On Wed, Oct 20, 2021 at 11:16:38AM +0800, Xuesong Chen wrote:
> On 20/10/2021 03:23, Bjorn Helgaas wrote:
> > On Tue, Oct 19, 2021 at 12:50:33PM +0800, Xuesong Chen wrote:

> > I wish we could also include the matching MCFG info For x86, we
> > put something like this in the dmesg log, but I guess pci_mcfg.c
> > doesn't do this:
> > 
> >   PCI: MMCONFIG for domain 0000 [bus 00-7f] at [mem 0xf0000000-0xf7ffffff] (base 0xf0000000)
>
> I can add the similar dmesg log in pci_mcfg.c to make it's
> consistent between different arches

I think that might be nice.  It should probably be a separate patch
since it's not really related to the others.

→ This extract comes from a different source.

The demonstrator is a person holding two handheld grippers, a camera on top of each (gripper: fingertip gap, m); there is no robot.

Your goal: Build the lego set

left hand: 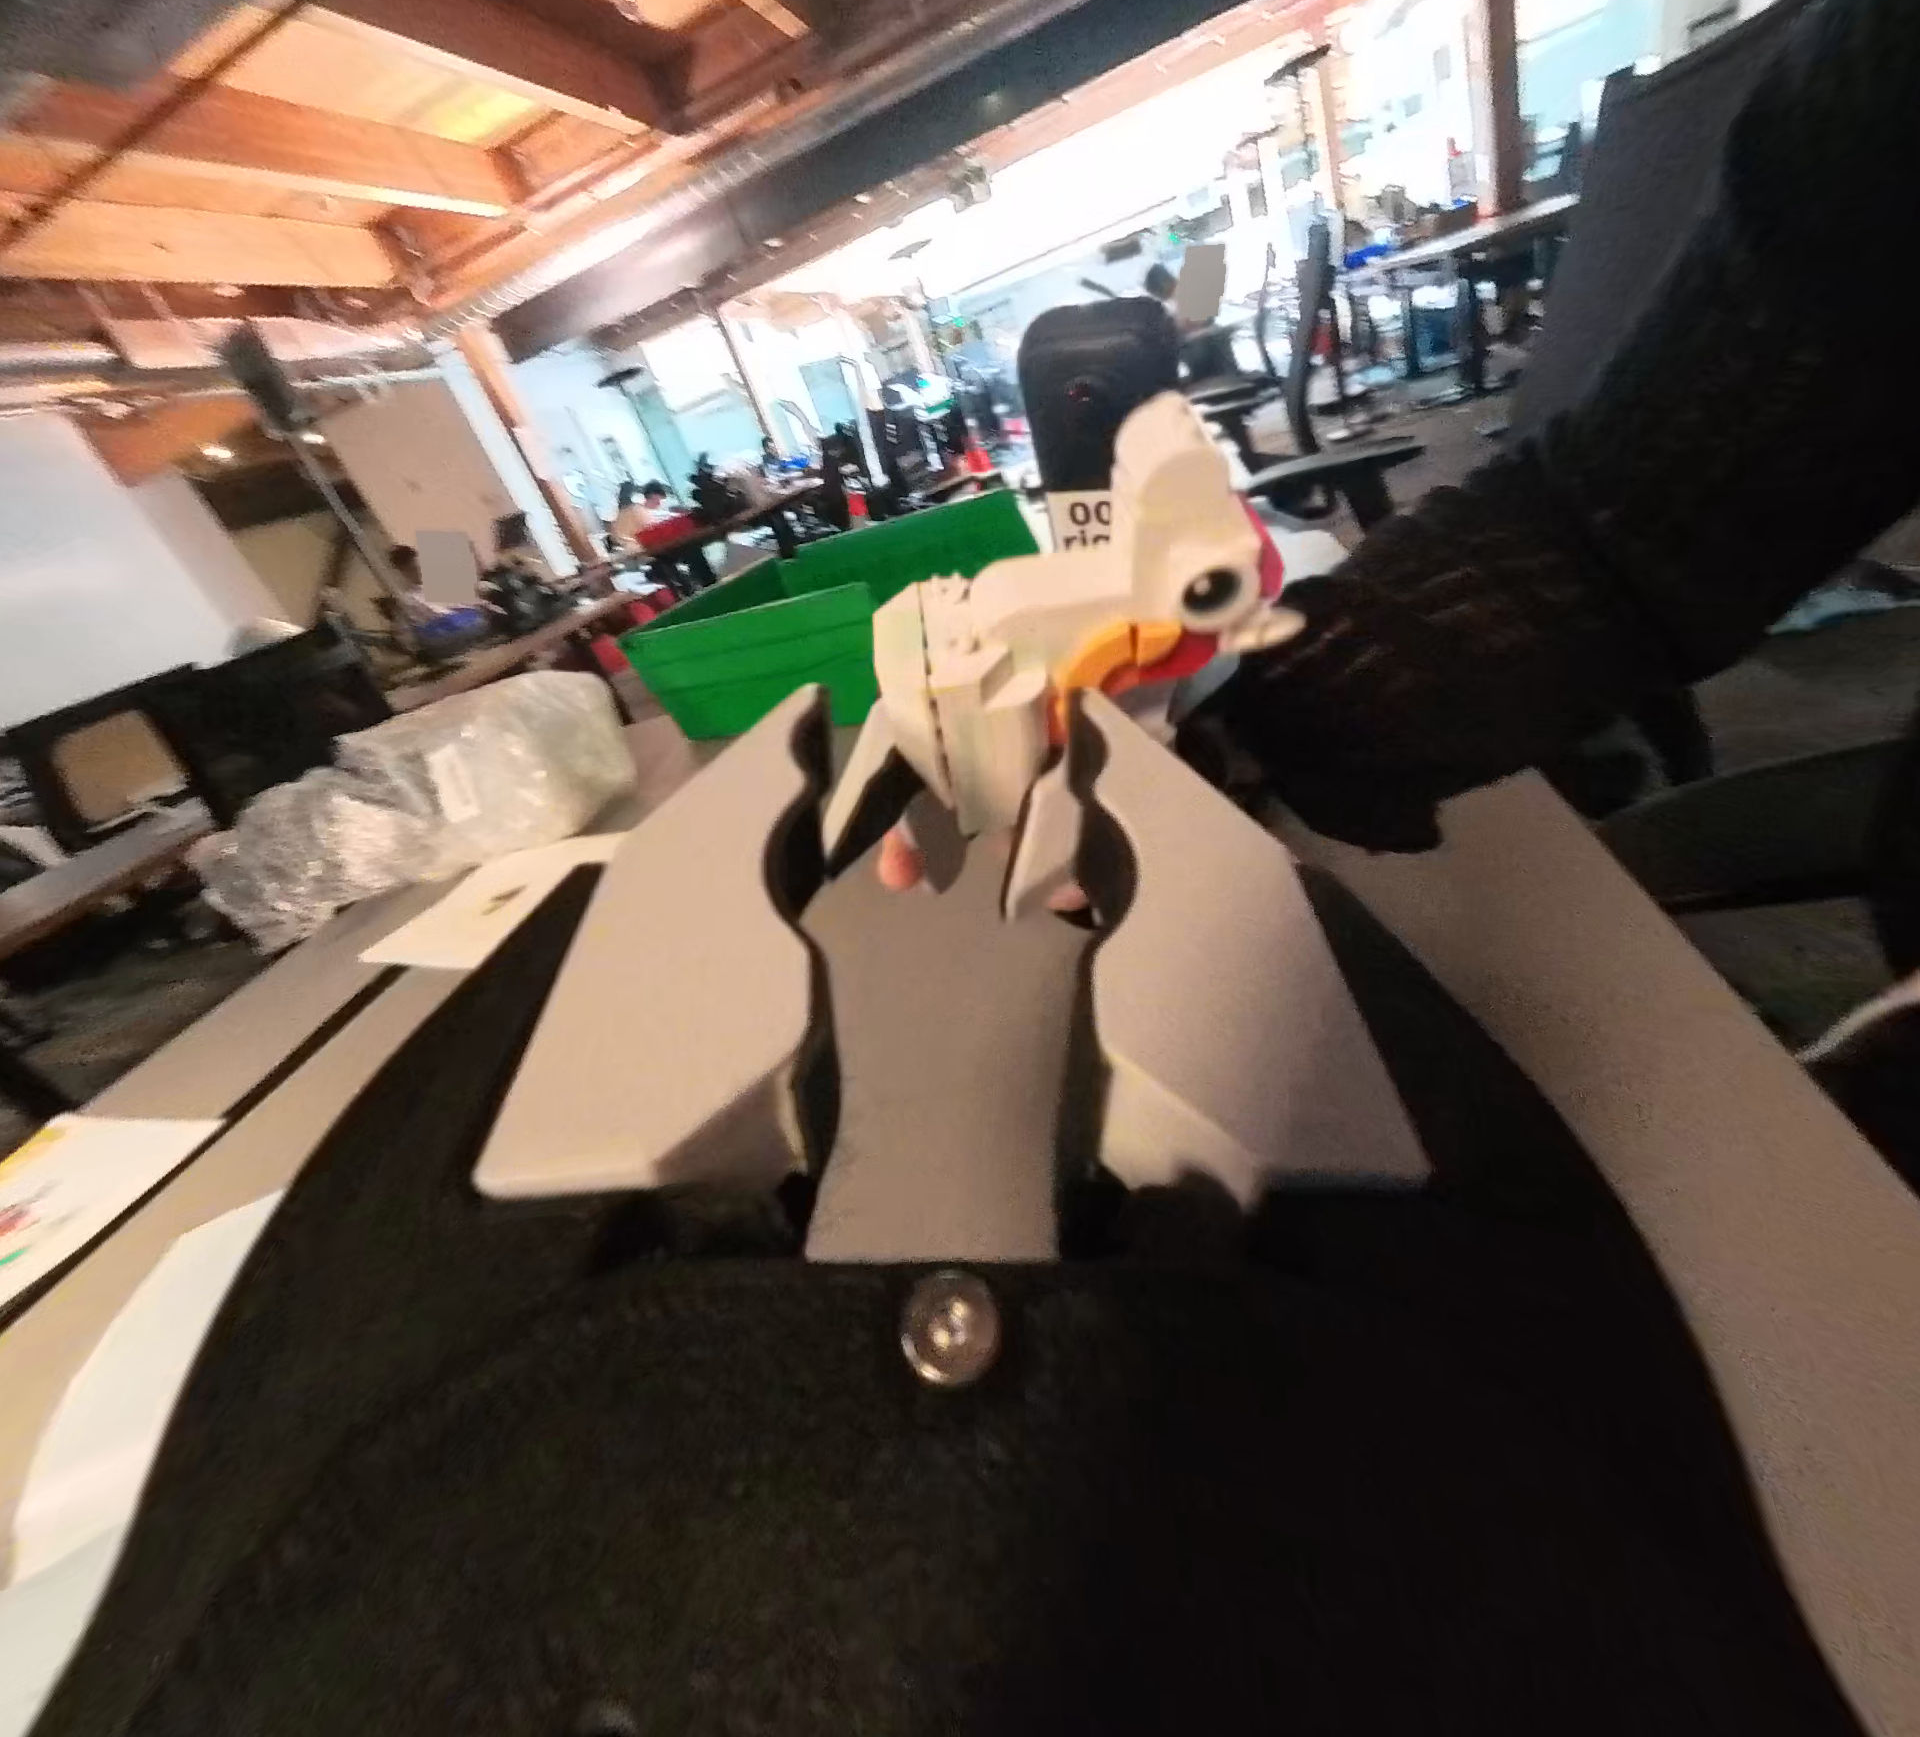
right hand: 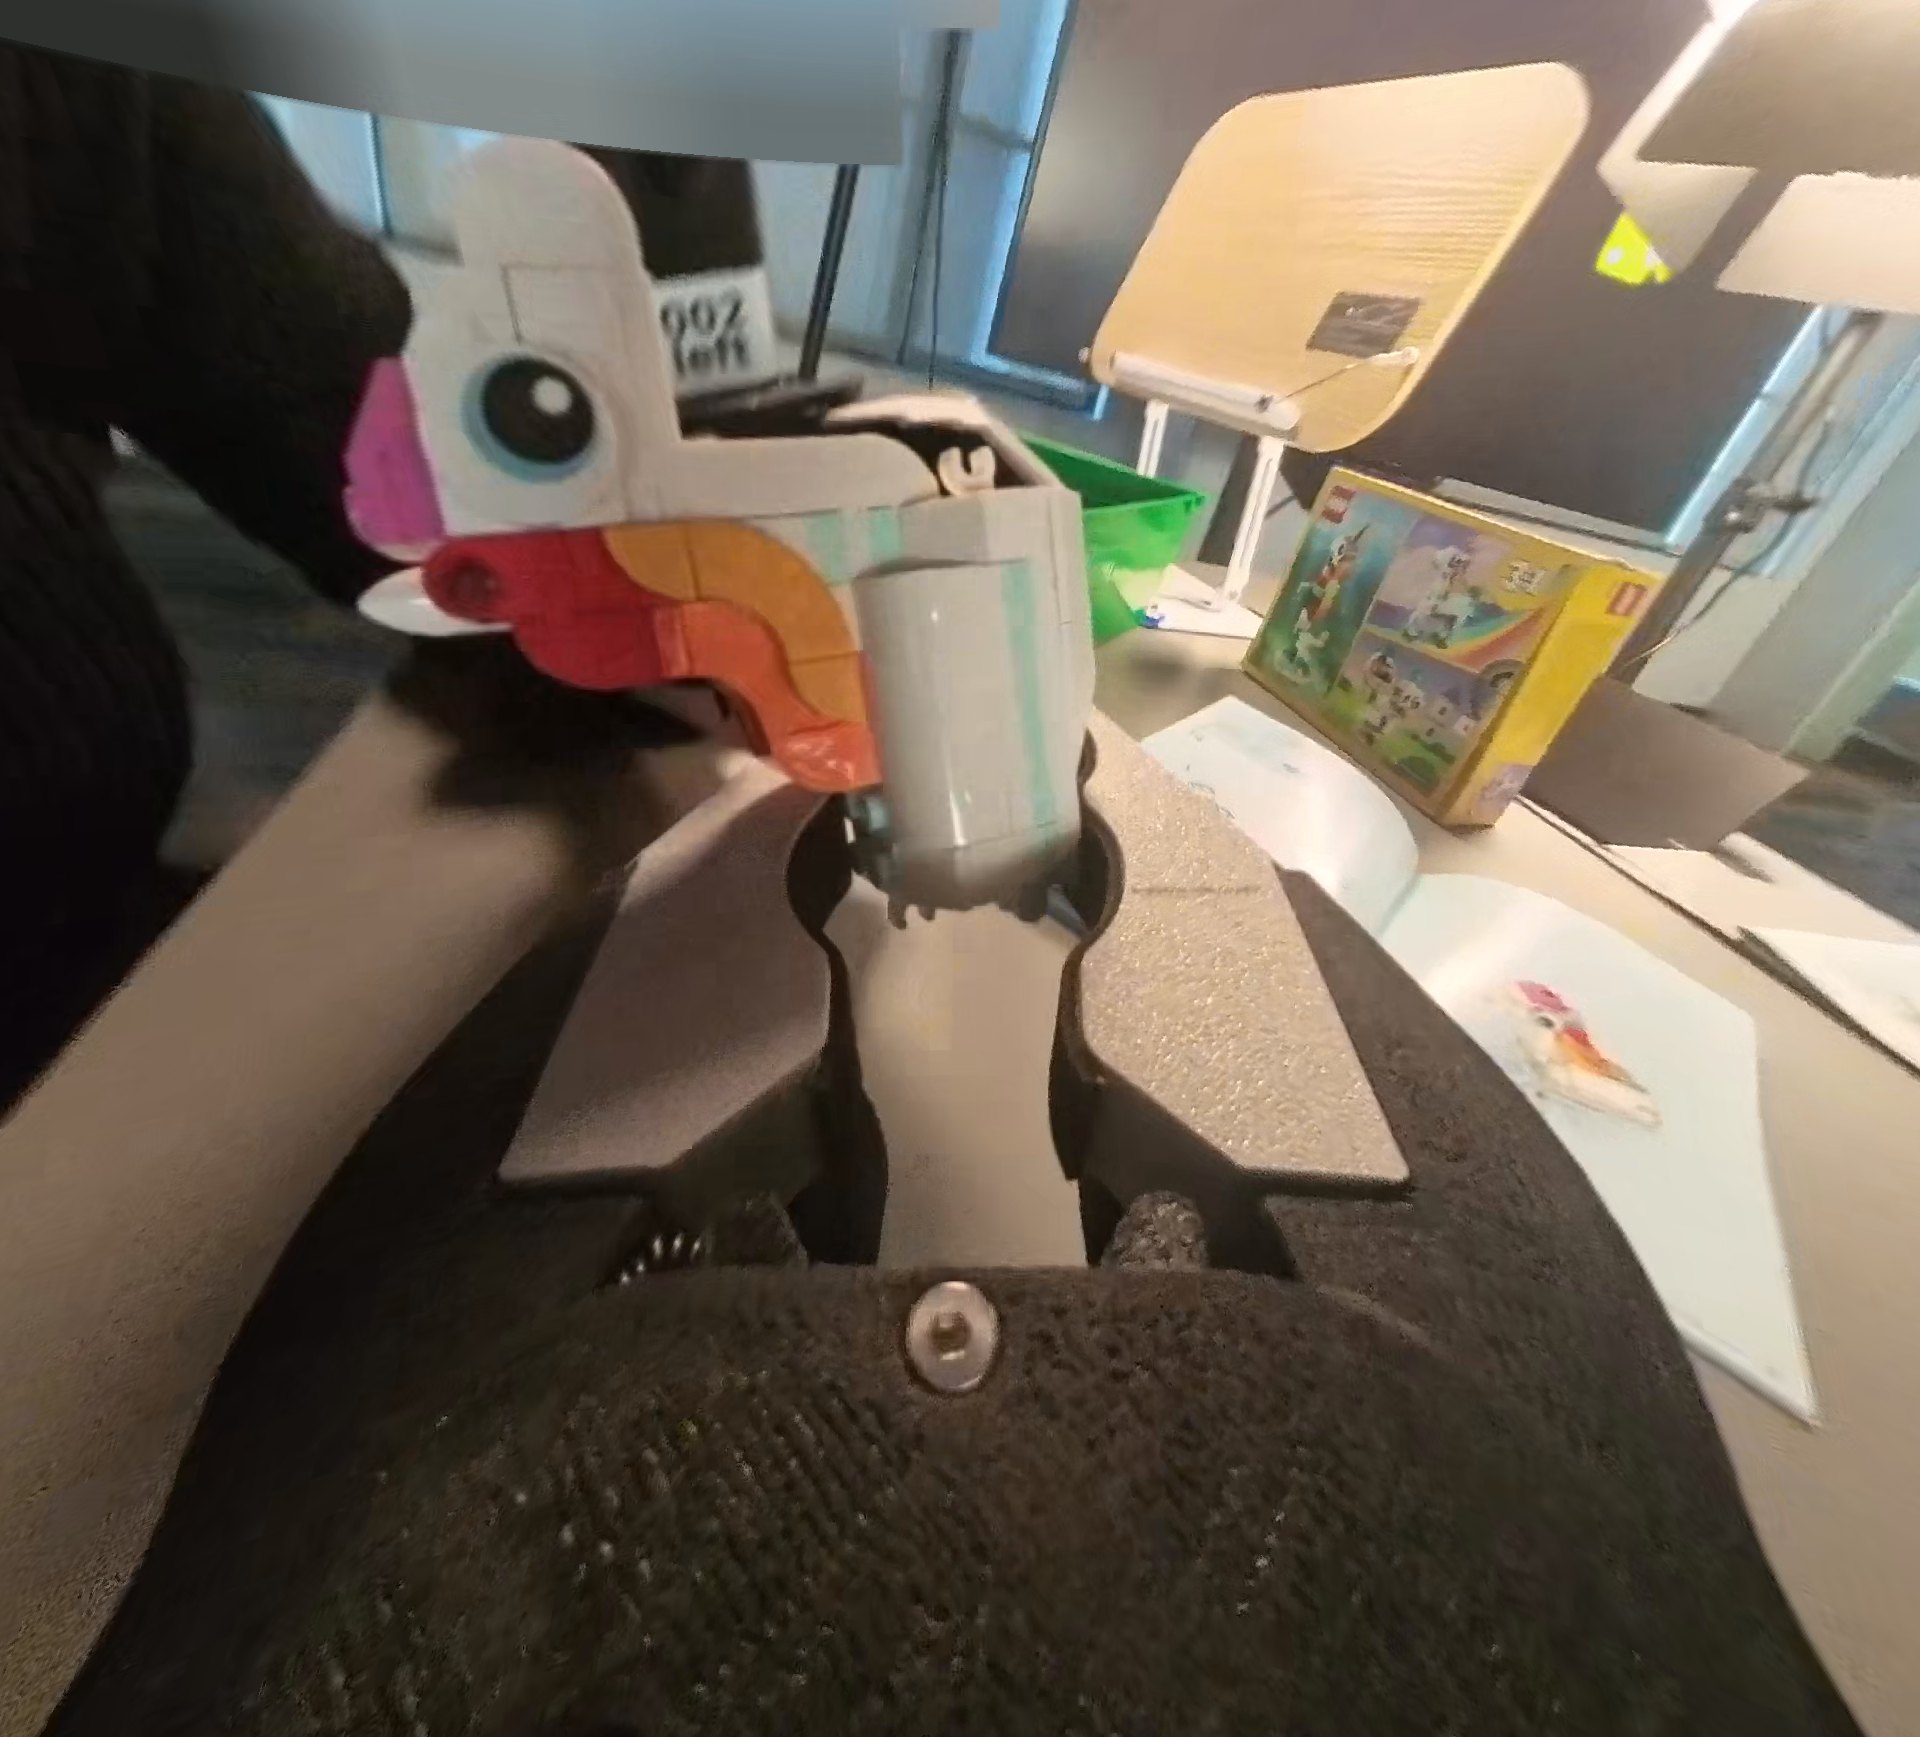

> >> This patch will try to handle this case in a more common way instead of the
> >> original 'arch' specific solution, which will be beneficial to all the
> >> APEI-dependent platforms after that.
> > 
> > This actually doesn't say anything about what the patch does or how it
> > works.  It says "handles this case in a more common way" but with no
> > details.
> 
> Good suggestion, I'll give more details about that...
> > The EINJ table contains "injection instructions" that can read or
> > write "register regions" described by generic address structures (see
> > ACPI v6.3, sec 18.6.2 and 18.6.3), and __einj_error_trigger() requests
> > those register regions with request_mem_region() or request_region()
> > before executing the injections instructions.
> > 
> > IIUC, this patch basically says "if this region is part of the MCFG
> > area, we don't need to reserve it." That leads to the questions of why
> > we need to reserve *any* of the areas
> 
> AFAIK, the MCFG area is reserved since the ECAM module will provide
> a generic Kernel Programming Interfaces(KPI), e.g,
> pci_generic_config_read(...), so all the drivers are allowed to
> access the pci config space only by those KPIs in a consistent and
> safe way, direct raw access will break the rule.  Correct me if I am
> missing sth.
> 
> > and why it's safe to simply skip reserving regions that are part
> > of the MCFG area.
> 
> Actual there is a commit d91525eb8ee6("ACPI, EINJ: Enhance error
> injection tolerance level") before to address this issue, the entire
> commit log as below:
> 
>     Some BIOSes utilize PCI MMCFG space read/write opertion to trigger
>     specific errors. EINJ will report errors as below when hitting such
>     cases:
>     
>     APEI: Can not request [mem 0x83f990a0-0x83f990a3] for APEI EINJ Trigger registers
>     
>     It is because on x86 platform ACPI based PCI MMCFG logic has
>     reserved all MMCFG spaces so that EINJ can't reserve it again.
>     We already trust the ACPI/APEI code when using the EINJ interface
>     so it is not a big leap to also trust it to access the right
>     MMCFG addresses. Skip address checking to allow the access.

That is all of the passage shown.